Muhammad Ahsan, MBBS, MD1, Saira Farid, MBBS, MD2, Muhammad Sohail, MD3, 1Medstar Washington Hospital Center/Georgetown University, Silver Spring, MD; 2Mayo Clinic College of Medicine, SILVER SPRING, MD; 3Mayo Clinic College of Medicine and Science, Rochester, MN

Meeting: Hospital Medicine 2018; April 8-11; Orlando, Fla.

Abstract number: 440

Categories: Adult, Clinical Vignettes, Uncategorized

Keywords: , , ,

Case Presentation: A 59-year old man presented with high grade fever (102 F), non-productive cough, and malaise for two months duration. His medical history was significant for of relapsing Chronic lymphocytic leukemia; on chemotherapy, Chronic kidney disease, and invasive pulmonary aspergillosis diagnosed a year ago and treated with a 12-week course of voriconazole. Initial laboratory investigations revealed pancytopenia with a hemoglobin of 7.6 g/dL, leukocyte of 4.9 103/microL with Absolute neutrophil count of 0.05, and platelets of 16 103/microL. Chest CT showed areas of consolidation and nodularity on the right side. Bronchoalveolar lavage (BAL) revealed hyphae on fungal smear and fungal culture had few penicillium. Polymerase chain reactions for Histoplasma, Blastomyces, and Pneumocystis jiroveci, and Aspergillus Ag were negative. Fungitell was positive(148 pg/mL). Patient was treated with Caspofungin and the initial repeat CT showed stabilization of his nodular infiltrates. However, his symptoms worsened over the next few weeks. Repeat imaging showed progression of previous nodules and a new nodular infiltrate in the right inferior lobe with consideration, suggestive of atypical fungal infection. Blood and sputum cultures were negative again. Repeat fungal serology for Blastomyces, Coccidioides, Histoplasma, and Cryptococcus Ag were all negative. BAL fluid grew filamentous fungus that was identified as Scopulariopsis species, a dematiaceous mold that can cause invasive infection in immunosuppressed patients. Patient also developed an erythematous ulcerated nodule on the scalp and biopsy culture from this lesion also grew Scopulariopsis. The patient was treated with combination therapy of liposomal Amphotericin, caspofungin, and terbinafine. However, patient’s condition deteriorated with new polymicrobial bloodstream infection with Fusobacterium and Enterocococcus with ongoing neutropenic fevers and he was transitioned to comfort care.

Discussion: Invasive mold infections have become more common due to the increased use of immunosuppressive therapies to treat a variety of conditions. Rare molds such as Scopulariopsis species have emerged as cause of invasive disease in immunocompromised patients. A case series (Iwen et al.2012) reported 38 cases of Scopulariopsis infection and seven of these were disseminated.

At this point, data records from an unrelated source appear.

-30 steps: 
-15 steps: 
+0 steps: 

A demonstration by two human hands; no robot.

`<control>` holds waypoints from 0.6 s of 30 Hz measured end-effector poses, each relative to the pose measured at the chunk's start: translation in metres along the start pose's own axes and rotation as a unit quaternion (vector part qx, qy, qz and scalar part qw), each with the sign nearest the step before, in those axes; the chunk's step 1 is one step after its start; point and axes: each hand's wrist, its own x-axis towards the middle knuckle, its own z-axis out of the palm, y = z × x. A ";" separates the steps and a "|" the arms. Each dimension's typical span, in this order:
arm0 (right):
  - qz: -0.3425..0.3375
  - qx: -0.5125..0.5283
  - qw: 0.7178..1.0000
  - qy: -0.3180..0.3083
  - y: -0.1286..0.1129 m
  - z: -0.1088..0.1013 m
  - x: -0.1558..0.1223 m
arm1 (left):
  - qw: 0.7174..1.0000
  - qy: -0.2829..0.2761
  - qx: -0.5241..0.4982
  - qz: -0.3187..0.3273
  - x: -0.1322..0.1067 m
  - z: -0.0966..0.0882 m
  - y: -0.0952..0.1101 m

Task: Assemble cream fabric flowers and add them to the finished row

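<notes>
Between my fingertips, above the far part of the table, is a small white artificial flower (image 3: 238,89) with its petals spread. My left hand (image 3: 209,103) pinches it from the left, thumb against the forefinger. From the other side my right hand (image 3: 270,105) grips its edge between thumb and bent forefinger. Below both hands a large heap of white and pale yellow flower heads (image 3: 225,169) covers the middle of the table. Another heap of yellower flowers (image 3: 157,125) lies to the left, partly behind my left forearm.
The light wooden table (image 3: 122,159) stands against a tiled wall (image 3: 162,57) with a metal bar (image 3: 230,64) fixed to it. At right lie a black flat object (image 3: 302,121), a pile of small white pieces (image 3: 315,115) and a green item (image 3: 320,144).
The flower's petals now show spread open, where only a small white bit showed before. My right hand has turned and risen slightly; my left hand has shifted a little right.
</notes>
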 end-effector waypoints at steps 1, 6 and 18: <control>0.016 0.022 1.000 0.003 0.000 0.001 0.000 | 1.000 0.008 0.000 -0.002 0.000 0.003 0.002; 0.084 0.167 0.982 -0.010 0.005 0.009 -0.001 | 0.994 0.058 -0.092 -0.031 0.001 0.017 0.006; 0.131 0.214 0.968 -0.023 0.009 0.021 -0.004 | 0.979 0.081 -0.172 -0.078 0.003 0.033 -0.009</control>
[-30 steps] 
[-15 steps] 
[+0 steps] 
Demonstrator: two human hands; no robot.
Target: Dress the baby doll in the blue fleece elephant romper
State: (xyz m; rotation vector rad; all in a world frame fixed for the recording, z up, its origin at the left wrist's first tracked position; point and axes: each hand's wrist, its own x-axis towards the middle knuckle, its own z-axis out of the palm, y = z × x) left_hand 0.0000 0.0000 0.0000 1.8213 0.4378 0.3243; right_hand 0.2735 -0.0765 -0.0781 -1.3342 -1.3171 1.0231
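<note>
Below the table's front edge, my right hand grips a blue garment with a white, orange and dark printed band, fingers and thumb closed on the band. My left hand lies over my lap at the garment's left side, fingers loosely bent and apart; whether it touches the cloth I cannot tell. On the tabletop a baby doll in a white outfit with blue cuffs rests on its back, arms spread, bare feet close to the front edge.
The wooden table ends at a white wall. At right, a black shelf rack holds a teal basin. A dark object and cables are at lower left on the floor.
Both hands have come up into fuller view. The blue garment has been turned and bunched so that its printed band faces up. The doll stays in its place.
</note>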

Tissue cultures, histopathologic evaluation of morphologic features, and molecular sequencing of the tissues have been used to identify this rare mold.

Conclusions: • Breakthrough fungal infection due to drug-resistant mold may occur in severely immunocompromised patients on antifungal prophylaxis. • A thorough physical exam may reveal foci of metastatic seeding, such as scalp lesion in this case. Tissue microscopy of skin lesions can confirm the diagnosis of disseminated fungal infection.

To cite this abstract:

Ahsan, M; Farid, S; Sohail, MR. BREAKTHROUGH INVASIVE PULMONARY SCOPULARIOPSIS IN AN IMMUNOCOMPROMISED HOST. Abstract published at Hospital Medicine 2018; April 8-11; Orlando, Fla. Abstract 440. Accessed April 5, 2020.